Which brings me back to the basics about biblical fatherhood. 

1.)    Biblical fatherhood presupposes marriage between a man and a woman.  Nowhere does the Bible support or commend any other basis for fatherhood than committed, faithful, heterosexual marriage between a man and a woman.  Seems kind of simple, doesn’t it?  But nowadays you can’t assume anything.  The biological fact still remains, however, that you can’t produce a child without having the union of a man’s genetic material (sperm) and a woman’s genetic material (egg).  Whether that happens in a Petri dish or the bedroom, God physically designed fatherhood to be linked to marriage. And it also doesn’t work with more than one egg or sperm.   

2.)    Biblical fatherhood presupposes a MAN is dad.  Is this basic enough yet? J  One of the most damning results of the “gay marriage” movement is that it is purposefully creating homes and parents who are purposefully denying the importance of gender differences in both parents and children.  If it doesn’t matter whether or not a child has no father or no mother (even though they may have two mothers or two fathers), then it logically follows that it doesn’t matter one bit whether any child is a girl or a boy either.  If masculinity and femininity related to gender is interchangeable and immaterial, then so is boyhood and girlhood in children.  You might as well dress your son up in a skirt and blouse for school one day and a football jersey the next.  Do you see how absurd this notion of genderless marriage has gotten?!  But biblical fatherhood presupposes there is a man who is the father. 

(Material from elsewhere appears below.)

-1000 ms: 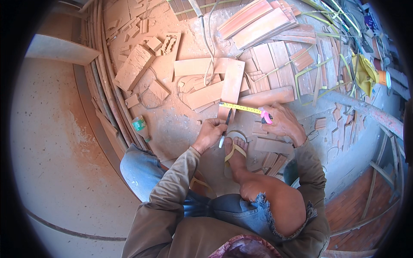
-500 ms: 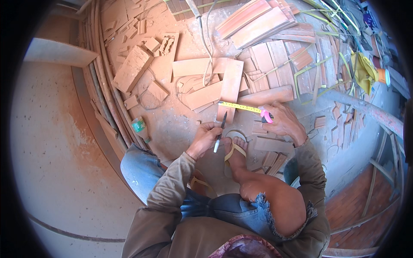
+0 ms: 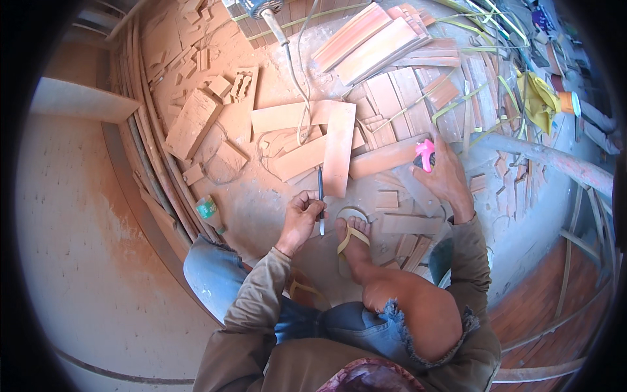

      So as prejudice and bigoted as it may seem to our modern intellectual elite, the facts remain the same when talking about God’s view of fatherhood: 1.)  it calls for marriage between one man and one woman and 2.)it calls for a man to be the father.  (Never thought you’d have to hear that clarified in a Father’s Day sermon, did you? J)

 

In a world that is trying its darndest to ignore and erase the differences between men and women/fathers and mothers, it’s important to remember that God designed life around differences and contrasts.  Difference is what makes the world work.

Consider

  • Any book you read:  It’s the contrast of black ink on white paper that makes it work.
  • Isn’t color contrast what makes a scenic vista so beautiful?
  • Dissimilarity makes electricity work, cars run, airplanes fly, bicycles go, doors lock, knives cut and atoms hold together. 
  • Computers:  work by simple binary distinction between ones and twos.
  • God is a god of differences:  the members of the Godhead are distinct and different in roles but one in essence.
  • Mankind is different from all the rest of creation…most of the time.
  • Man is different from woman…despite what radical social engineers want to tell us. 

 

It’s interesting:  though more than 99% of the male a female genetic code is identical, the less than 1% variation influences every single cell in our bodies. 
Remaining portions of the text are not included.